You should see output confirming that DuckLake is set up with three schemas: raw, staging, and analytics. These represent the different layers of our data pipeline.

Part 5: Creating Sample Data

Let's create some realistic e-commerce data to work with. This will help us see how our pipeline processes information.

Creating the Seed Data

First, create a CSV file with sample data. Create seeds/raw_events.csv:

event_id,user_id,event_type,event_timestamp,product_id,revenue

1,101,page_view,2024-01-01 10:00:00,201,0

2,101,add_to_cart,2024-01-01 10:05:00,201,0

3,101,purchase,2024-01-01 10:10:00,201,29.99

4,102,page_view,2024-01-01 11:00:00,202,0

5,102,page_view,2024-01-01 11:02:00,203,0

6,103,page_view,2024-01-02 09:00:00,201,0

7,103,add_to_cart,2024-01-02 09:03:00,201,0

8,103,purchase,2024-01-02 09:08:00,201,29.99

9,104,page_view,2024-01-02 14:00:00,204,0

10,104,purchase,2024-01-02 14:15:00,204,49.99

This data represents user interactions with an e-commerce site. Notice how we have events spanning multiple days - this will be important when we demonstrate incremental processing.

Creating the Seed Model

Now we need to tell SQLMesh how to load this data. Create models/raw_events_seed.sql:

-- raw_events_seed.sql - Load initial event data from CSV

MODEL (

    name raw.raw_events,  -- Table will be created in the raw schema

    kind SEED (

        path '../seeds/raw_events.csv'  -- Path to our CSV file

    ),

    columns (

        event_id INT,

        user_id INT,

        event_type TEXT,

        event_timestamp TIMESTAMP,

        product_id INT,

        revenue DECIMAL(10,2)

    ),

    grain event_id  -- event_id is our unique identifier

);

The SEED model type tells SQLMesh to load data from a file rather than transform existing data. This is perfect for initial data loads or reference tables.

Part 6: Building Data Transformations

Now comes the exciting part - creating transformations that turn raw data into business insights. We'll build three types of models to demonstrate different processing strategies.
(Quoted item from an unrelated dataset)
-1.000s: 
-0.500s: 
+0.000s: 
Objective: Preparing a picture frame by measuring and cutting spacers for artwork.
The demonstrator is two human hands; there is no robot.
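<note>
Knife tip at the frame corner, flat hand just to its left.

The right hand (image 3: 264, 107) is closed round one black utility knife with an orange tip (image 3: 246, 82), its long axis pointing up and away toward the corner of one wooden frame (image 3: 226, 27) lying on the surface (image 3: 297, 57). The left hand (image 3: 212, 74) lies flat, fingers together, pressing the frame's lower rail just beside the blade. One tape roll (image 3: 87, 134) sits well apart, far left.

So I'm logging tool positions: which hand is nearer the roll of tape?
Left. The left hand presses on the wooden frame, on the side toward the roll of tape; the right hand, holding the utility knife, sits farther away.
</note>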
Staging Model - Basic Cleaning

Create models/stg_events.sql:

-- stg_events.sql - Clean and standardize raw event data

MODEL (

    name staging.stg_events,

    kind VIEW,  -- Views are rebuilt every time they're queried

    description 'Cleaned and standardized event data'

);

SELECT 

    event_id,

    user_id,

    event_type,

    event_timestamp,

    -- Convert timestamp to UTC for consistency

    event_timestamp AT TIME ZONE 'UTC' as event_timestamp_utc,

    -- Extract date for partitioning

    DATE(event_timestamp) as event_date,

    product_id,

    revenue,

    -- Add processing metadata

    CURRENT_TIMESTAMP as processed_at

FROM raw.raw_events

WHERE event_id IS NOT NULL  -- Basic data quality filter

This staging model performs basic cleaning and standardization.

Full Refresh Model - Complete Recalculation

Create models/daily_revenue_summary.sql:

-- daily_revenue_summary.sql - Daily revenue aggregation (full refresh)

MODEL (

    name analytics.daily_revenue_summary,

    kind FULL,  -- Completely rebuilds the table each run

    cron '@daily',  -- Intended to run daily

    grain event_date  -- One row per date

);

SELECT 

    event_date,

    COUNT(DISTINCT user_id) as unique_users,

    COUNT(DISTINCT CASE WHEN event_type = 'purchase' THEN user_id END) as purchasers,

    COUNT(*) as total_events,

    COUNT(CASE WHEN event_type = 'purchase' THEN 1 END) as purchases,

    COALESCE(SUM(CASE WHEN event_type = 'purchase' THEN revenue END), 0) as total_revenue,

    -- Calculate conversion rate

    CASE 

        WHEN COUNT(DISTINCT user_id) > 0 

        THEN COUNT(DISTINCT CASE WHEN event_type = 'purchase' THEN user_id END) * 100.0 / COUNT(DISTINCT user_id)

        ELSE 0 

    END as conversion_rate

FROM staging.stg_events

GROUP BY event_date

ORDER BY event_date;

This FULL model recalculates everything from scratch each time it runs. It's like taking a fresh inventory count - simple and reliable, but not efficient for large datasets.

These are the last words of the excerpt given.